Check each line below for "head" and say how many have it, with no other words.

-- Data shown --
==============================

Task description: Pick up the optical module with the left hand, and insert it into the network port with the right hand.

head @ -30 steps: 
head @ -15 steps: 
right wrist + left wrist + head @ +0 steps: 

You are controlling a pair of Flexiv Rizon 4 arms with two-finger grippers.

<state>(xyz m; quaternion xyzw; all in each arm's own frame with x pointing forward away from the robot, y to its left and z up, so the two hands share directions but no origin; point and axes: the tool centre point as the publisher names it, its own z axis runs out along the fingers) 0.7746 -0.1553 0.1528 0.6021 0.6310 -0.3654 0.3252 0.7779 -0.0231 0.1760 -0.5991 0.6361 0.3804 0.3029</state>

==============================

-- Answer to this problem --
3